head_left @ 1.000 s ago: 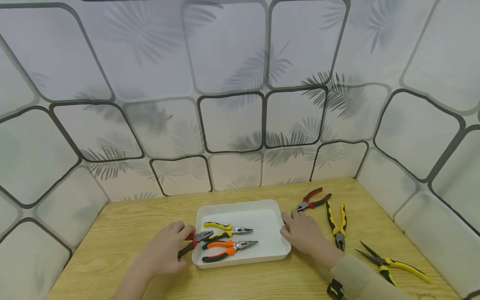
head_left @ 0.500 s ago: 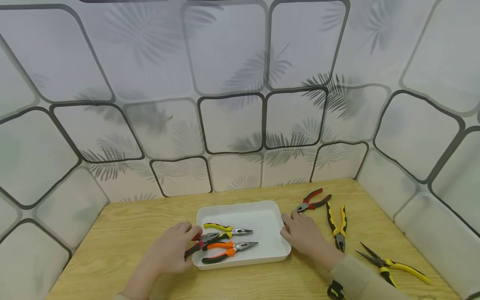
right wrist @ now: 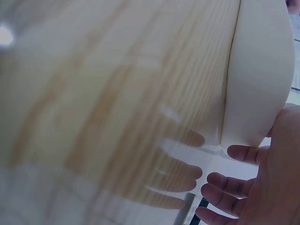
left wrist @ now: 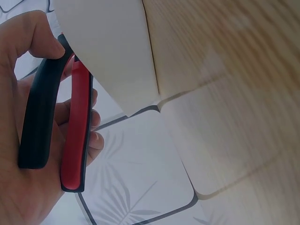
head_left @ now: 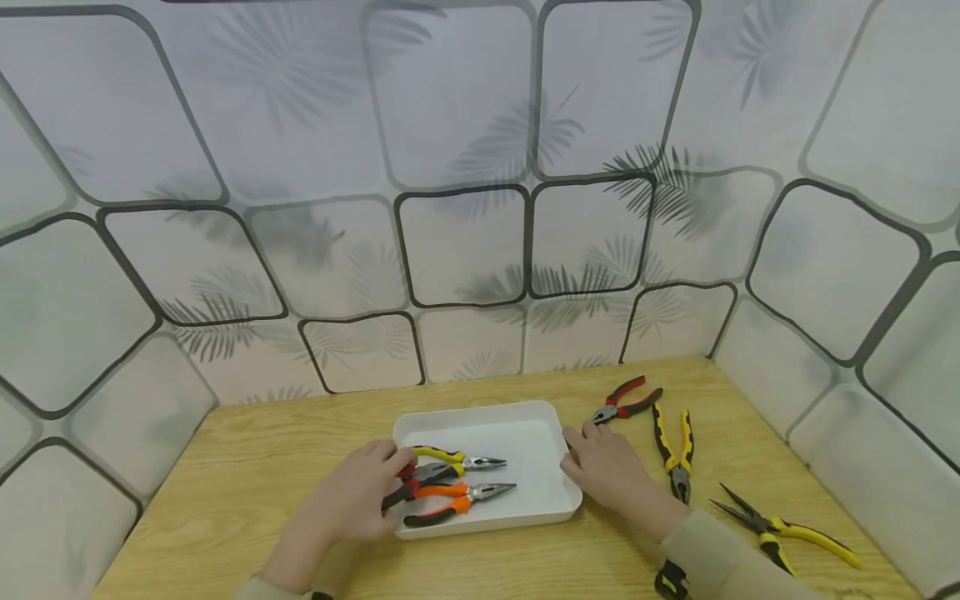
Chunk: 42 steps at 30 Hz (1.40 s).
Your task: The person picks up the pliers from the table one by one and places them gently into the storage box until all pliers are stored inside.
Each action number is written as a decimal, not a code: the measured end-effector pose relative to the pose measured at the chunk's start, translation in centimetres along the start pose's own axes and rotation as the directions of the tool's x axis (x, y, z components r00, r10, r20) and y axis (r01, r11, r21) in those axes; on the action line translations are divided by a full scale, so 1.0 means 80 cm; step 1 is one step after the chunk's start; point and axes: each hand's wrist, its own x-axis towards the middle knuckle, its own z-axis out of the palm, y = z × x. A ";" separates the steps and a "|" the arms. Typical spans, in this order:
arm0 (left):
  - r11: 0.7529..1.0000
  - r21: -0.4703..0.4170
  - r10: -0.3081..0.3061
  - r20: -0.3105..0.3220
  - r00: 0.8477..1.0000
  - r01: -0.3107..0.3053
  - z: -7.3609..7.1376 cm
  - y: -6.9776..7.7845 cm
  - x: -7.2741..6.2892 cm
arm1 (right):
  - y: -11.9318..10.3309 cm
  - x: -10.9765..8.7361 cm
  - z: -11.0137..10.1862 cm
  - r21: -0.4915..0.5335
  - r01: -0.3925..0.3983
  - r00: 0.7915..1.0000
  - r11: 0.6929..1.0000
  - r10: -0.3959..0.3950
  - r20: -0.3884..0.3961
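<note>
My left hand (head_left: pixel 351 493) grips red-and-black pliers (head_left: pixel 429 474) by the handles, above the left end of a white tray (head_left: pixel 536 454). In the left wrist view, both handles (left wrist: pixel 77 131) lie between the thumb and fingers, while the tray wall hides the jaws. Inside the tray are yellow-and-black long-nose pliers (head_left: pixel 447 455) and orange-and-black long-nose pliers (head_left: pixel 459 502), noses pointing right. The held pliers overlap the yellow handles in the head view. My right hand (head_left: pixel 609 468) rests against the tray's right side, its fingers loosely extended in the right wrist view.
To the right on the wooden table (head_left: pixel 300 425) lie small red-and-black pliers (head_left: pixel 624 405), yellow-and-black pliers (head_left: pixel 678 467) and yellow-handled long-nose pliers (head_left: pixel 772 525). Patterned walls (head_left: pixel 465 250) stand behind the table and at both sides.
My left hand has moved right with the red-and-black pliers, from the tray's left edge to over its inside. The right hand and the tray stay in place.
</note>
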 end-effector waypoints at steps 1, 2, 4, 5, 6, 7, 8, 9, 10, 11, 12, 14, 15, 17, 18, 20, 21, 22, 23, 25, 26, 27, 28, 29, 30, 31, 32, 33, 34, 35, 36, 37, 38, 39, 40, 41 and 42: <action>1.000 -0.001 0.003 0.003 1.000 -0.003 0.000 0.001 0.001 | 0.000 0.000 0.000 -0.002 -0.004 1.000 1.000 0.004 0.006; 1.000 -0.004 0.005 0.007 1.000 -0.005 0.000 0.001 0.003 | -0.001 0.000 -0.001 0.000 -0.011 1.000 1.000 0.011 0.021; 1.000 -0.006 0.002 0.018 1.000 -0.002 0.000 0.002 0.005 | -0.001 0.000 -0.002 -0.004 -0.018 0.999 1.000 0.018 0.034; 1.000 -0.008 0.003 0.021 1.000 -0.003 0.000 0.002 0.006 | -0.001 0.000 -0.002 -0.005 -0.019 0.999 1.000 0.019 0.038; 1.000 -0.009 0.002 0.027 1.000 -0.002 0.000 0.003 0.007 | -0.001 0.000 -0.002 -0.005 -0.019 0.999 1.000 0.019 0.038; 1.000 -0.010 0.003 0.032 0.999 -0.002 0.000 0.003 0.008 | -0.001 0.000 -0.001 -0.005 -0.018 0.999 1.000 0.018 0.038; 1.000 -0.008 0.006 0.034 0.999 -0.006 0.000 0.003 0.009 | 0.000 0.000 -0.001 -0.005 -0.016 0.999 1.000 0.016 0.034; 1.000 -0.007 0.008 0.039 0.999 -0.008 -0.001 0.004 0.010 | 0.001 0.000 0.000 -0.007 -0.012 1.000 1.000 0.012 0.029; 1.000 -0.010 0.010 0.043 0.999 -0.009 -0.001 0.004 0.011 | 0.001 0.000 0.001 -0.008 -0.008 1.000 1.000 0.008 0.023; 1.000 -0.011 0.009 0.046 0.999 -0.009 -0.001 0.005 0.012 | 0.002 0.001 0.002 -0.009 -0.003 1.000 1.000 0.003 0.015; 1.000 -0.012 0.007 0.053 0.999 -0.006 0.000 0.005 0.014 | 0.003 0.001 0.005 -0.012 0.005 1.000 1.000 -0.005 0.001; 1.000 -0.012 0.009 0.056 0.998 -0.009 0.001 0.006 0.016 | 0.005 0.001 0.007 -0.012 0.011 1.000 1.000 -0.012 -0.010; 1.000 -0.014 0.009 0.059 0.998 -0.008 0.001 0.006 0.017 | 0.005 0.001 0.008 -0.009 0.015 1.000 1.000 -0.016 -0.016; 1.000 -0.020 0.016 0.055 0.998 -0.015 0.003 0.006 0.019 | 0.005 0.001 0.007 -0.007 0.013 1.000 1.000 -0.013 -0.010; 1.000 -0.023 0.021 0.053 0.998 -0.020 0.004 0.006 0.021 | 0.005 0.001 0.007 -0.007 0.010 1.000 1.000 -0.010 -0.004; 0.999 -0.033 0.029 0.048 0.998 -0.028 0.006 0.006 0.023 | 0.005 0.001 0.005 -0.005 0.000 1.000 1.000 0.000 0.016; 0.999 -0.040 0.033 0.044 0.998 -0.031 0.007 0.006 0.024 | 0.004 0.001 0.005 -0.006 -0.004 1.000 1.000 0.004 0.021; 0.998 -0.046 0.036 0.040 0.999 -0.034 0.008 0.006 0.025 | 0.004 0.000 0.004 -0.009 -0.008 1.000 1.000 0.008 0.027; 0.998 -0.049 0.040 0.033 0.999 -0.038 0.009 0.006 0.027 | 0.004 0.000 0.004 -0.010 -0.009 1.000 1.000 0.009 0.026; 0.997 -0.059 0.051 0.018 0.999 -0.049 0.011 0.007 0.029 | 0.004 0.000 0.004 -0.008 -0.007 1.000 1.000 0.007 0.016; 0.997 -0.060 0.058 0.007 0.998 -0.057 0.012 0.007 0.030 | 0.003 0.000 0.004 -0.006 -0.006 1.000 1.000 0.006 0.012; 0.996 -0.062 0.065 -0.005 0.998 -0.065 0.012 0.008 0.031 | 0.004 0.000 0.005 -0.009 0.002 1.000 1.000 -0.002 -0.001; 0.995 -0.061 0.072 -0.014 0.997 -0.073 0.012 0.008 0.032 | 0.004 0.000 0.005 -0.008 0.003 1.000 1.000 -0.003 -0.003; 0.995 -0.058 0.079 -0.022 0.997 -0.080 0.013 0.009 0.033 | 0.004 0.000 0.006 -0.006 0.004 1.000 1.000 -0.004 -0.003; 0.995 -0.056 0.084 -0.026 0.996 -0.085 0.013 0.009 0.034 | 0.004 0.000 0.006 -0.004 0.006 1.000 1.000 -0.006 -0.004; 0.995 -0.053 0.086 -0.028 0.996 -0.087 0.012 0.010 0.035 | 0.004 0.000 0.006 -0.004 0.003 1.000 1.000 -0.003 0.004; 0.995 -0.046 0.088 -0.027 0.996 -0.089 0.012 0.010 0.036 | 0.004 0.000 0.006 -0.004 0.001 1.000 1.000 -0.001 0.009; 0.995 -0.039 0.090 -0.025 0.996 -0.091 0.012 0.011 0.037 | 0.004 0.000 0.006 -0.005 -0.001 1.000 1.000 0.001 0.014; 0.995 -0.033 0.089 -0.014 0.996 -0.089 0.012 0.011 0.038 | 0.003 0.000 0.004 -0.002 -0.008 1.000 1.000 0.008 0.027; 0.996 -0.027 0.087 -0.003 0.996 -0.087 0.012 0.011 0.039 | 0.003 0.000 0.004 -0.002 -0.009 0.999 1.000 0.009 0.032; 0.996 -0.023 0.086 0.008 0.996 -0.086 0.011 0.012 0.041 | 0.004 0.000 0.004 -0.002 -0.010 0.999 1.000 0.011 0.034; 0.996 -0.016 0.084 0.020 0.996 -0.083 0.011 0.012 0.042 | 0.004 0.000 0.004 -0.006 -0.013 0.999 1.000 0.013 0.039; 0.997 -0.006 0.082 0.031 0.996 -0.082 0.011 0.013 0.044 | 0.004 0.000 0.004 -0.007 -0.013 0.999 1.000 0.014 0.039; 0.997 -0.002 0.082 0.039 0.996 -0.082 0.011 0.013 0.045 | 0.004 0.000 0.004 -0.010 -0.013 0.999 1.000 0.014 0.040; 0.997 0.003 0.083 0.045 0.996 -0.083 0.010 0.013 0.046 | 0.004 0.000 0.004 -0.010 -0.013 0.999 1.000 0.014 0.039; 0.996 0.009 0.087 0.046 0.995 -0.088 0.010 0.013 0.048 | 0.004 0.001 0.004 -0.012 -0.014 0.999 1.000 0.014 0.040; 0.996 0.013 0.092 0.047 0.995 -0.093 0.010 0.013 0.049 | 0.004 0.001 0.005 -0.012 -0.013 0.999 1.000 0.013 0.036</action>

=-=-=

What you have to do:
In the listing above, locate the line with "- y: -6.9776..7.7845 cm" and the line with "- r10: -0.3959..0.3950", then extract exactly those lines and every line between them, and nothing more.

Reply to the exercise:
  - y: -6.9776..7.7845 cm
  - x: -7.2741..6.2892 cm
arm1 (right):
  - y: -11.9318..10.3309 cm
  - x: -10.9765..8.7361 cm
  - z: -11.0137..10.1862 cm
  - r21: -0.4915..0.5335
  - r01: -0.3925..0.3983
  - r00: 0.7915..1.0000
  - r11: 0.6929..1.0000
  - r10: -0.3959..0.3950

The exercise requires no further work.